Marcos Antônio Alba, 38 anos, atuava no departamento comercial da Copel quando foi procurado para trabalhar com linhas vivas há cerca de 10 anos. Hoje, ele é supervisor de equipe e garante que a função não é para qualquer pessoa. ''Nem todo mundo quer e nem todos aqueles que querem podem trabalhar com isso'', aponta, explicando que o trabalho exige boa habilidade manual, extrema concentração e facilidade em atuar em situações limite. O anjo da guarda dos eletricistas de linha viva é o caminhão, que isola a pessoa do chão e permite que o trabalho seja executado com boa margem de segurança.

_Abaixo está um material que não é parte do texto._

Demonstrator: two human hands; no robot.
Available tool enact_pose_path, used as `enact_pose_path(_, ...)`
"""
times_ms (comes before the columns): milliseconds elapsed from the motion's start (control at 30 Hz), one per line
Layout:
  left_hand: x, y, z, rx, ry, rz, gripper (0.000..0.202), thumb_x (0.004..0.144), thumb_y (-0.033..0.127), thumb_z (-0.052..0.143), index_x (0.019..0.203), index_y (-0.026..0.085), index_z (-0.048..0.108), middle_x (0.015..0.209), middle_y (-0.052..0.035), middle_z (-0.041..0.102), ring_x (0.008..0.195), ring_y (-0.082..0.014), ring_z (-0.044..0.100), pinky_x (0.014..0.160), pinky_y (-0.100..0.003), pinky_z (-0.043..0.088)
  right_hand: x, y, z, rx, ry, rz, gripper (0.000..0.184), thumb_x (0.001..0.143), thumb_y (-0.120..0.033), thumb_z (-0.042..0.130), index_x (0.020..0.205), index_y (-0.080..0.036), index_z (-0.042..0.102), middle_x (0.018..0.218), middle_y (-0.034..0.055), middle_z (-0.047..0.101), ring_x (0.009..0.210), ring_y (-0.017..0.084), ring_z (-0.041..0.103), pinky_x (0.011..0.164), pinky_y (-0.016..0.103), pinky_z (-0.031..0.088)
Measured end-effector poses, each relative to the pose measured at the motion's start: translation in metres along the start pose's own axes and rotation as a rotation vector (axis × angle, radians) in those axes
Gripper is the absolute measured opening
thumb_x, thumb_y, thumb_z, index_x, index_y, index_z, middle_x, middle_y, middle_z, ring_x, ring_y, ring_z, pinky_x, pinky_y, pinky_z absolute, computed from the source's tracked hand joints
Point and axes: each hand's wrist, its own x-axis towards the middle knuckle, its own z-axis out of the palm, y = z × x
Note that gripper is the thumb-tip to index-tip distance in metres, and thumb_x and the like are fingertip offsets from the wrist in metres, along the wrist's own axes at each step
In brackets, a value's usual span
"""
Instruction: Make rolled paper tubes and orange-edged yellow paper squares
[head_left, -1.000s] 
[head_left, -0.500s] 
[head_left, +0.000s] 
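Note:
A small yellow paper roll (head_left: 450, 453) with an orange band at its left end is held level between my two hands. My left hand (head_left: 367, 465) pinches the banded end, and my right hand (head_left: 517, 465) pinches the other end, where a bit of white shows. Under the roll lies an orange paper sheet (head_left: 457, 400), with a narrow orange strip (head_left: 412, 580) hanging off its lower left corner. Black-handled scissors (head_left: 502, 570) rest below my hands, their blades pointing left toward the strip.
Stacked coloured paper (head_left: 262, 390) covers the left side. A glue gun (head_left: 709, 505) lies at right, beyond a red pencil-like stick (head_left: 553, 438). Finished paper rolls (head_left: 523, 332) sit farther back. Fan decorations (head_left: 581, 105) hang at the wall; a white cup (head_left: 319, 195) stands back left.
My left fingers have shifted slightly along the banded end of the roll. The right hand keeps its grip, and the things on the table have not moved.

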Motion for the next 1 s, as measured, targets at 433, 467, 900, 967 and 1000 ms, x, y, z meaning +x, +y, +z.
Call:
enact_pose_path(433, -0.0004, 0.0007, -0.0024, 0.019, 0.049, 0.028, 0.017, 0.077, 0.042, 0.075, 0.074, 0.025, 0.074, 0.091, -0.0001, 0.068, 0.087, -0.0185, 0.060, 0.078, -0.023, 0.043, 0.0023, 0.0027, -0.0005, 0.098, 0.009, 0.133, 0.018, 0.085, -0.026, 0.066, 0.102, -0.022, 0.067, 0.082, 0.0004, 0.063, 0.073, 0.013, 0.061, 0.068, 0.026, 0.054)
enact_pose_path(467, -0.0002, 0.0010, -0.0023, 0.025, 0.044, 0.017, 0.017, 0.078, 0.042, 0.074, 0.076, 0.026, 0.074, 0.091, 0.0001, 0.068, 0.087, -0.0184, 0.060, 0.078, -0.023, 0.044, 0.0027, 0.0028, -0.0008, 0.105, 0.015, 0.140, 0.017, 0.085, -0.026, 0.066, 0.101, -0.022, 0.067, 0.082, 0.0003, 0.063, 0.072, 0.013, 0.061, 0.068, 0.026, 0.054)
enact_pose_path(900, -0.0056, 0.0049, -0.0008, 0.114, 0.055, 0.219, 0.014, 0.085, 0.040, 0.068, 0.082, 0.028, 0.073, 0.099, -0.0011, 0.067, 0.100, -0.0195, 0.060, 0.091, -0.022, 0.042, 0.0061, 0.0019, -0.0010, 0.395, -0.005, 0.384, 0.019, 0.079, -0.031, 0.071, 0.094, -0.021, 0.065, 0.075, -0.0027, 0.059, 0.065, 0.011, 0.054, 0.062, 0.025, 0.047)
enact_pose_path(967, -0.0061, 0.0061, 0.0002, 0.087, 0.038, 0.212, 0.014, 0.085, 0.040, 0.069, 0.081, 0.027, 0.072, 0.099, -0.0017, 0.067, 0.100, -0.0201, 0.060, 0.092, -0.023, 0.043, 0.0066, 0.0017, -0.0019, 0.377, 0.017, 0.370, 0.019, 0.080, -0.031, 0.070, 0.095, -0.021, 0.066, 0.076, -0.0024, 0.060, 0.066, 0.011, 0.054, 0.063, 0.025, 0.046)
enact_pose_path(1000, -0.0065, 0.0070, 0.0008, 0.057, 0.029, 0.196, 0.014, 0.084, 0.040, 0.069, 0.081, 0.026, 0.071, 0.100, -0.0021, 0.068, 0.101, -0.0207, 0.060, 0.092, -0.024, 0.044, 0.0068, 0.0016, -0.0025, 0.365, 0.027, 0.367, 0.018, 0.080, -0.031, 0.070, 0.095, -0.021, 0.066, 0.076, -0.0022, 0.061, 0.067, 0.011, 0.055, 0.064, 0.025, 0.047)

''O menor vacilo é fatal'', observa o eletricista Cláudio Estevan Luiz, 41 anos. Ele diz que já passou por situações difíceis no trabalho mas conseguiu manter a calma graças à sua boa concentração e ao treinamento recebido. O último acidente na Copel ocorreu há 14 anos e o choque deixou o trabalhador inapto para a função.
O também eletricista Luiz Carlos Monteiro, 39 anos, explica que o trabalho é feito sempre em equipes de três pessoas: o executor do serviço, um assistente e um supervisor. Ele garante que ganhar a vida de forma tão perigosa não assusta mais tanto a esposa nem os filhos. A preocupação sobra para outra pessoa: ''geralmente quem se preocupa mais é a mãe da gente''.